Spina Bifida Public Association: raising awareness and breaking stigma

ASTANA – Spina Bifida Public Association (SBPA) was founded in 2015 by parents of children born with the disease to inform medical specialists, parents and the general public about the disorder. In an exclusive interview with The Astana Times, co-founders Anara Battalova and Aida Kolpakova shared their personal experiences and insights into how others can participate in the cause.

Anara Battalova (L), Aida Kolpakova and her daughter (R).

Anara Battalova (L), Aida Kolpakova and her daughter (R).

Spina bifida is a neural tube defect which occurs when the spinal bones do not close or develop properly. Depending on its severity, the disorder can result in bladder or bowel problems, various degrees of leg paralysis and accumulated fluid in the brain.
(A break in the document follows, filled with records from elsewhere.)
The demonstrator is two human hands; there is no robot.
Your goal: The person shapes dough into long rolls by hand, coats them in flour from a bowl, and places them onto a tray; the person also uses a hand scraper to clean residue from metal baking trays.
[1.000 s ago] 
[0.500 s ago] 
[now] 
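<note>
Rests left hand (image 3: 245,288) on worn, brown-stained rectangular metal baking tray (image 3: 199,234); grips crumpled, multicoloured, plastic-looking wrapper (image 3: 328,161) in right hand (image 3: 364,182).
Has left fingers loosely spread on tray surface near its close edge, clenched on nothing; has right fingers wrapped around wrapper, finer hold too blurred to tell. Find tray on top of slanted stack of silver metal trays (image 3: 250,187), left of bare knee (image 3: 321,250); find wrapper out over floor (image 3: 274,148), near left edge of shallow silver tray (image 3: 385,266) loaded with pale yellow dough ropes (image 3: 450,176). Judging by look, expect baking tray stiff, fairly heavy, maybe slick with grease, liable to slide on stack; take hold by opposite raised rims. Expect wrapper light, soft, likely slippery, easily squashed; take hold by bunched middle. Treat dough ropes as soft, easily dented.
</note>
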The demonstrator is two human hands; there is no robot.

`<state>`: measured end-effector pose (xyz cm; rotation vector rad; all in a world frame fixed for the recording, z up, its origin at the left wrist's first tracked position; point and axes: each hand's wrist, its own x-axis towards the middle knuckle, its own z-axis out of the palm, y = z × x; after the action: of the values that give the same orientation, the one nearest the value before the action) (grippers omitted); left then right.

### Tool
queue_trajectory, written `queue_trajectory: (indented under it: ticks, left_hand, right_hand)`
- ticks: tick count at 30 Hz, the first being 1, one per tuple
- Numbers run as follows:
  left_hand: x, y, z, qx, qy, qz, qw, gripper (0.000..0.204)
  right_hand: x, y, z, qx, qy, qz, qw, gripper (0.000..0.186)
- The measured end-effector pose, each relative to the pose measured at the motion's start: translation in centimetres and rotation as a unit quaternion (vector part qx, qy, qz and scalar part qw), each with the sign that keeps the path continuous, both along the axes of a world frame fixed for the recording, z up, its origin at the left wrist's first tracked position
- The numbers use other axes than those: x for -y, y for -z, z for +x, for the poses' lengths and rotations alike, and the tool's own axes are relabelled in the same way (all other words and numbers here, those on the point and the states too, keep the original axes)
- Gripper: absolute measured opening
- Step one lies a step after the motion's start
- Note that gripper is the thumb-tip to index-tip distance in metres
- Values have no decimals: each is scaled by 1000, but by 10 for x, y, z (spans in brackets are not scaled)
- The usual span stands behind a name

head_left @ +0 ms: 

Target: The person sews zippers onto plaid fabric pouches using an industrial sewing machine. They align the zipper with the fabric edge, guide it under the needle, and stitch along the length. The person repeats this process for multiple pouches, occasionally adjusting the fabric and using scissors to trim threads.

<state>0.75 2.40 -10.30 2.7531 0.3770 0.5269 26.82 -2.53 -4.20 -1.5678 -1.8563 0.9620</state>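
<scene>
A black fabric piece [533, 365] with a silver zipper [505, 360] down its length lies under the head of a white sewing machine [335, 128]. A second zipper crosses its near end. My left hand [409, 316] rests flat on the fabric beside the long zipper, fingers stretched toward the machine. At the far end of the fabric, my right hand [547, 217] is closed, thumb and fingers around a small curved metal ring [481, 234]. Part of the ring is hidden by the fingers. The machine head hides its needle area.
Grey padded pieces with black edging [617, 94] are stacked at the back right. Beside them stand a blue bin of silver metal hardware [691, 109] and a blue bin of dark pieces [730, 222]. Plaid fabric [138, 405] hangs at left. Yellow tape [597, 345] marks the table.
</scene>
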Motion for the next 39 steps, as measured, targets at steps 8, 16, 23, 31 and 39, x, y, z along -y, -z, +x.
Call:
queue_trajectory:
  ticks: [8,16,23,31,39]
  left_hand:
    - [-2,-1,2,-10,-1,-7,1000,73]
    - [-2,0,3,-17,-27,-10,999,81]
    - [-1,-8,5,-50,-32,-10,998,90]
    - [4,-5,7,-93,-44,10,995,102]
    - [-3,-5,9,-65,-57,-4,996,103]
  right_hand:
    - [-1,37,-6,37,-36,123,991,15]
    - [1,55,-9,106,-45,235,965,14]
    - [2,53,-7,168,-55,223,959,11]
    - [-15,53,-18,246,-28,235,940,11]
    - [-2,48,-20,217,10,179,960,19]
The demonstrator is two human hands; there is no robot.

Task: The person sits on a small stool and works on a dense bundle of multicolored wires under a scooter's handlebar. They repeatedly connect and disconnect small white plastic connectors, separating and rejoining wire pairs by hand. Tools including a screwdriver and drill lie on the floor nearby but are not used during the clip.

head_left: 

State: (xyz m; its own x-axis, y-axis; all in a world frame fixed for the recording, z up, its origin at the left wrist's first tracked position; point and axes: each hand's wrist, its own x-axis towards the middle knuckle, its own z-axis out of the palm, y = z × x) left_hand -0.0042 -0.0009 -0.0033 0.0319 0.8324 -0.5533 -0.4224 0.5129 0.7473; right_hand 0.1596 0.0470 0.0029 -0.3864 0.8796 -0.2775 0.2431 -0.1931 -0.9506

“During the pregnancy I attended the doctor regularly; I had five ultrasounds and no one told me that my baby had abnormalities. After giving birth to my child, I understood from the doctor’s reaction that something was wrong,” said Kolpakova.
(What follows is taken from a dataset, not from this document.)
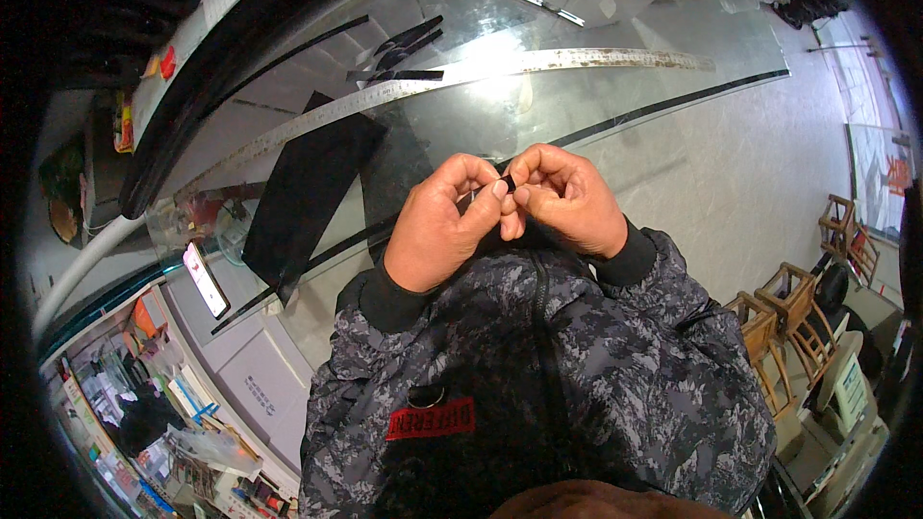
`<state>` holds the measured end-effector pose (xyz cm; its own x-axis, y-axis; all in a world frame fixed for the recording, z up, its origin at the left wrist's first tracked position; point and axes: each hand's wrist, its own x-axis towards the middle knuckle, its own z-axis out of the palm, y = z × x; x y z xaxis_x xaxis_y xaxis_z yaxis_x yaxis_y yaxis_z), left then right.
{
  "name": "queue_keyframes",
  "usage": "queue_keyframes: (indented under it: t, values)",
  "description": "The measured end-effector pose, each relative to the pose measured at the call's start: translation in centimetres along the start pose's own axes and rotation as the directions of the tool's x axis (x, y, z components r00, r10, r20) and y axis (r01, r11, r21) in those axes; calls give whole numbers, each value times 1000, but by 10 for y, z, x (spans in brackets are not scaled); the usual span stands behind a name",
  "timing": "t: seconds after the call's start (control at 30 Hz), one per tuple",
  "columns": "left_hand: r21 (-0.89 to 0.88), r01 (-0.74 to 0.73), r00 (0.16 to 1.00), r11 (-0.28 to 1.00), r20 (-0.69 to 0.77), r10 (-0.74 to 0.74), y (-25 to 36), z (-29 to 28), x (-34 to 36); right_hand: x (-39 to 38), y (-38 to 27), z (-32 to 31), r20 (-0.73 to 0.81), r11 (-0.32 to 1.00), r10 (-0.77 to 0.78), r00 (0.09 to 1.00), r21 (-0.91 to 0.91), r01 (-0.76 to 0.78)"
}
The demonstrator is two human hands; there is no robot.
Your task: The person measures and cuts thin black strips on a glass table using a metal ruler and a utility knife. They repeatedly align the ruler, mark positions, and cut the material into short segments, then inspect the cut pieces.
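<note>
- Black and thin, a small strip point(492, 185) sits pinched between my two hands, right where the fingertips meet above the near edge of the desk point(673, 29).
- My left hand point(444, 226) has its grip closed, thumb and forefinger pressed together on the near end of the strip; the other fingers curl in under the palm.
- My right hand point(567, 200) is closed the same way, its fingertips clamped on the strip's far end, knuckles touching those of the left.
- Most of the strip is hidden by the fingers; I see only a short dark bit between the thumbs.
- Both hands hover in front of my chest, above the camouflage jacket point(577, 375), clear of the desk surface.
- Beyond the hands a long metal ruler point(500, 72) lies across the glass top, well apart from them.
- A black sheet point(303, 187) lies to the left of the left hand, near it but not touching.
- A phone point(206, 279) with a lit screen rests farther left, by the desk's edge.
- Wooden chairs point(788, 312) stand on the floor at the right.
</note>
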<state>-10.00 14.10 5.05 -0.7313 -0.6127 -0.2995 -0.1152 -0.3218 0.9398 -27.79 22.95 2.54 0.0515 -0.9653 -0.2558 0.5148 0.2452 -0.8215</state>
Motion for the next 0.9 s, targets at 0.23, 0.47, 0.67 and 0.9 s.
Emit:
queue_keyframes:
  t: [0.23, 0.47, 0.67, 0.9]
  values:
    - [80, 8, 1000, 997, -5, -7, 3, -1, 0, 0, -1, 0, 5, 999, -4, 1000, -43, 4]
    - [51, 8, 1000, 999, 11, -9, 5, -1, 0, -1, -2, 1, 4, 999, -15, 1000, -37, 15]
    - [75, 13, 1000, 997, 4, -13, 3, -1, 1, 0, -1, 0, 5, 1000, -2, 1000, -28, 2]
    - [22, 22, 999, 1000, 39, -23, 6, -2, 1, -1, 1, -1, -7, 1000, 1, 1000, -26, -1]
When the youngster was born 15 years ago in the West Kazakhstan region, local doctors were unable to perform surgery and the family had to seek medical help outside the country. When a child is born there is usually a 48-hour window in which surgery is performed to close the defect and minimise future complications. In addition, advancements in neuroscience offer the possibility of operating on an unborn baby.

For the most part, such surgeries are performed solely in Astana and SBPA parents are actively advocating improving the situation at the regional level. They spoke at a Parliament session in December and cooperate with local political parties.
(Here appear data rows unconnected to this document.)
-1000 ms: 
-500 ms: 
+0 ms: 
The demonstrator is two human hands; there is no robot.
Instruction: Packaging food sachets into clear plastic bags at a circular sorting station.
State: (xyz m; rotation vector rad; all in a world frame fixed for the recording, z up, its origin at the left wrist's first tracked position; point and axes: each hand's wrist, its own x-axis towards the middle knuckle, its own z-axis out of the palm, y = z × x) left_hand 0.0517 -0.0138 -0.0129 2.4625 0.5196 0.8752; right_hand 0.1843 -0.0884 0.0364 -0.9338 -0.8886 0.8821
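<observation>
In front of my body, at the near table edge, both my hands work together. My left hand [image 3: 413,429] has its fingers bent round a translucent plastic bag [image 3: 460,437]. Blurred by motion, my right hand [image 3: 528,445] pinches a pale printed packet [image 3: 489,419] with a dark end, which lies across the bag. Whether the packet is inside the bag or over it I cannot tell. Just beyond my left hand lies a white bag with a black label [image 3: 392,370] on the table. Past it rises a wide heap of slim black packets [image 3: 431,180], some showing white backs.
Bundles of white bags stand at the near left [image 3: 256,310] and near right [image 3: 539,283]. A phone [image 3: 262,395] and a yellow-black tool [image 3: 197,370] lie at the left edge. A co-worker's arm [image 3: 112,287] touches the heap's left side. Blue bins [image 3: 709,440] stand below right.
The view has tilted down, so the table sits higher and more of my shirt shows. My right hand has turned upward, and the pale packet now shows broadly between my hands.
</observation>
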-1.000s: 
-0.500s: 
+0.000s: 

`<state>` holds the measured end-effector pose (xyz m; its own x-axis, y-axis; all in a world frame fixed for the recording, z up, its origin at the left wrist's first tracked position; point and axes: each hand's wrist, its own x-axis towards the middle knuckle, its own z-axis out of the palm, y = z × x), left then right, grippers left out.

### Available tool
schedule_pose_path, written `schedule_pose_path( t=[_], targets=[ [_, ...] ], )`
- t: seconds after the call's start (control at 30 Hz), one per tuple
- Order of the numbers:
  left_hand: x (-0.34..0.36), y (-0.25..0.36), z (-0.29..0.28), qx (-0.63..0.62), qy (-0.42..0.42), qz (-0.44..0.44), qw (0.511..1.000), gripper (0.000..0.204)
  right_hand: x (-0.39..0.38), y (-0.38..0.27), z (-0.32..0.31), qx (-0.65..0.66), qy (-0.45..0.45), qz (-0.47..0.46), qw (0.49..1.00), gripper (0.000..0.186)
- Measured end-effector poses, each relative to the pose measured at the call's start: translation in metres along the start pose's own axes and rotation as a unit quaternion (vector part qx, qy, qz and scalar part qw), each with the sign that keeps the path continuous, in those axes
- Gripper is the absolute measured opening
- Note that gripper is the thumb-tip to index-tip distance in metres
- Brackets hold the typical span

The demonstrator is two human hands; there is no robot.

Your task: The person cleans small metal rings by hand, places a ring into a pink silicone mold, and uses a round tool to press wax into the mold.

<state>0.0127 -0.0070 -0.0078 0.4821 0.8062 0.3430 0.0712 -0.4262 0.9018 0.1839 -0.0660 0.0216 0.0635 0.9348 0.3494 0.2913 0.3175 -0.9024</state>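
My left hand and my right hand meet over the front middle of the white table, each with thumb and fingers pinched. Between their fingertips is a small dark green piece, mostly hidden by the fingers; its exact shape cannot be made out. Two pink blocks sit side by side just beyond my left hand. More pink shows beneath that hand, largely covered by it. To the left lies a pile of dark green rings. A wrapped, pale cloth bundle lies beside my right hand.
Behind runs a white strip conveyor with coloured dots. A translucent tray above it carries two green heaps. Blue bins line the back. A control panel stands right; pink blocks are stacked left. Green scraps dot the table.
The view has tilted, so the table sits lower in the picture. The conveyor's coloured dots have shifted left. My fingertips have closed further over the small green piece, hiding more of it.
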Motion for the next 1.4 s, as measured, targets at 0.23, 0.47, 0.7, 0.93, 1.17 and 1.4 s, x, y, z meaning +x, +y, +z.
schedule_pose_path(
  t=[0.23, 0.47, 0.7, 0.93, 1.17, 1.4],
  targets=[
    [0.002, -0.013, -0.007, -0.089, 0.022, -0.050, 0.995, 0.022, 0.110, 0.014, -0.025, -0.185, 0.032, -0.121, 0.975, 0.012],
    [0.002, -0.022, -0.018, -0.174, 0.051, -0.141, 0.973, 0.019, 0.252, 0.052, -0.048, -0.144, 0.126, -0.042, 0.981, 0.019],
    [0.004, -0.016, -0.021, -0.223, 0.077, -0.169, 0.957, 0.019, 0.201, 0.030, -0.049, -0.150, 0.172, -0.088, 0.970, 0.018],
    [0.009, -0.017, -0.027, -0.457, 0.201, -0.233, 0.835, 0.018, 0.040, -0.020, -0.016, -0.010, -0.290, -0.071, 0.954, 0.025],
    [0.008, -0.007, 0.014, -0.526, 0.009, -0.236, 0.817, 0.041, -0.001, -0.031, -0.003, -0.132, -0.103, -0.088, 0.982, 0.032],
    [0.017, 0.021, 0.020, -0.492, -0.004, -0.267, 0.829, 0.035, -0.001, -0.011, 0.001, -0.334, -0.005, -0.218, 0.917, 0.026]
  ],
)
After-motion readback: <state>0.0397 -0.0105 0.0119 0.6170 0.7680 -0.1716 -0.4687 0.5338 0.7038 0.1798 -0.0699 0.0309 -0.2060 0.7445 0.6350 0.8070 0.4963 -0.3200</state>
“We are closely working with the general public, parliamentarians and healthcare ministry officials, organising events and bringing attention to our cause,” said Battalova.

The association unites 400 children and their parents by providing advice and assistance to moms and dads whose kids were diagnosed with the disorder. SBPA’s biggest undertaking is to raise funds to open rehabilitation centres for children and adults throughout Kazakhstan. Such centres will provide clinical support for patients and consolidate the efforts of medical specialists.


“We are looking for sponsors and investors who are going to help us open such centres, where we can help people with spina bifida have fulfilling lives and provide psychological support to pregnant women and their families,” said Battalova.

SBPA will hold a charity fashion show in early summer and Kazakh designer Bella Sat-Myrza is developing an adaptive clothing line that is trendy yet comfortable for people using wheelchairs. The models, mostly children with spina bifida, will demonstrate the summer denim collection. SPBA will be partnering with a local modelling agency that will provide technical assistance and teach the kids the necessary tips.

“We want to provide the participating children with active wheelchairs so they can go on the runway by themselves in a fashionable and beautiful manner,” said Kolpakova.


The association’s immediate plans are to organise medical specialist home visits. Psychologists and ergotherapists will teach children how to move around the house and use various household objects without help, boosting their confidence and mood.

Together with the Kazakh Ministry of Healthcare, SBPA is developing informational leaflets to be distributed at women’s health centres and prenatal and obstetric departments at local hospitals.

“We want to invite all interested parties to partner with us. Together, we can show that our children are not confined to homes, that they have active and fulfilling lives,” said the founders.